Fine-tuning of plasmonics by Au@AuY/Au core-shell nanoparticle monolayer for enhancement of third-order nonlinearity

The manipulation of plasmonics on noble metal nanoparticles (NPs) is of great interest in developing nonlinear photonic devices, such as all-optical switches and frequency combs. An Au@AuY-core/Au-shell nanoparticle (Au@AuY/Au NP) monolayer is proposed for the fine-tuning of plasmonics and enhanced third-order nonline-arity. Based on the different thermodynamic mechanisms of Au and Y ions, the compact Au@AuY/Au core-shell architectures are designed and surface-modified in fused silica (SiO2) with enhanced free electron density, mobility, and quantum size effect. The flexible modulation of plasmonics is realized, resulting in significant absorption enhancement (165% for interband absorption and 38% for free electron absorption, respectively) and fine-tuning of the localized surface plasma resonance (LSPR) band.
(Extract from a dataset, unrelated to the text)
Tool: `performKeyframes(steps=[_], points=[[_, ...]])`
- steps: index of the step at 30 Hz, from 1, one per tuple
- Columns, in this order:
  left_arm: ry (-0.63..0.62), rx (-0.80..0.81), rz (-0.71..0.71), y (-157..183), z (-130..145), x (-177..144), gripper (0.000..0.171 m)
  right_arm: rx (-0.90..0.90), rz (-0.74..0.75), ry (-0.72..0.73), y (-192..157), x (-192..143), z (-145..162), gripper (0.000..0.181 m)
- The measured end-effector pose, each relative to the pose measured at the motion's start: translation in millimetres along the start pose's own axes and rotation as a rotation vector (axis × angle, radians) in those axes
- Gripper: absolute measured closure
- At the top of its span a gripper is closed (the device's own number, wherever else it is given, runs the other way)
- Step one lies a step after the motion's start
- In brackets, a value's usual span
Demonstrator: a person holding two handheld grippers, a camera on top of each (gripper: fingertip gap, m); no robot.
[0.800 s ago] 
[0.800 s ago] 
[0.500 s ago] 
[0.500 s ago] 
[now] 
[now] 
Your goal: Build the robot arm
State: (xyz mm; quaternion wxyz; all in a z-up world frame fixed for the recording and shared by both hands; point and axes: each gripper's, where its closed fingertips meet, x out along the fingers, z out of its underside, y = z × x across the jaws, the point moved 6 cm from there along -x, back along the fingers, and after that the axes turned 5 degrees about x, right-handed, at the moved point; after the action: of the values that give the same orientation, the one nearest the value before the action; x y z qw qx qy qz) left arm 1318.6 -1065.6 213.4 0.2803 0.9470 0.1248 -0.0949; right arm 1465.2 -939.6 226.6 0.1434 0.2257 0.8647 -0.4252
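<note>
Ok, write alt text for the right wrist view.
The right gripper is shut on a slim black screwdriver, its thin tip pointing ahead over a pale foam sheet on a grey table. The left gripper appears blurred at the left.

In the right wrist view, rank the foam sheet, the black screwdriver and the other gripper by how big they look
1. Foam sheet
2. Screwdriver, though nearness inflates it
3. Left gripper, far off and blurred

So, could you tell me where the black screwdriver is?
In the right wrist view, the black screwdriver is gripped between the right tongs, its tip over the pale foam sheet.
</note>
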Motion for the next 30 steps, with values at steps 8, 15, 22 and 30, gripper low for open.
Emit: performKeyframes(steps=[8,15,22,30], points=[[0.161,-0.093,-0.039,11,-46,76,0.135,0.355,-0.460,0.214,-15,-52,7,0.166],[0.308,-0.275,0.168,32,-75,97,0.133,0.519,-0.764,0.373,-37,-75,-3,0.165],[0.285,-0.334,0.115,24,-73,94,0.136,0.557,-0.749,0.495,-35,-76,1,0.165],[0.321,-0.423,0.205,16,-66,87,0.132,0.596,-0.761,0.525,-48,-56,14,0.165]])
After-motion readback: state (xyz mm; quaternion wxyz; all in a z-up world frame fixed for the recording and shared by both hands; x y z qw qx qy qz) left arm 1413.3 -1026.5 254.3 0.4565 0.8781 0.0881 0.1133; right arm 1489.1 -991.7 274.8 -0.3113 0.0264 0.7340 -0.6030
In addition, the physical mechanism is investigated by density functional theory (DFT) and Mie theory, which reveals a transition from size-independence to size-dependence of LSPR owing to the synergistic effect of multiple physical factors such as free electron density and mobility. With the above advantages, the third-order nonlinearity is enhanced by 4.4 times compared with traditional Au NPs. It indicates the significant potential of Au@AuY/Au core-shell NP monolayer in the performance improvement of nonlinear photonic devices.

Automated summary

By designing the structure of metal nanoparticles, the manipulation of surface plasmonics can be achieved, resulting in enhanced absorption and fine-tuning of localized surface plasmon resonance band. This offers potential for improving the performance of nonlinear photonic devices.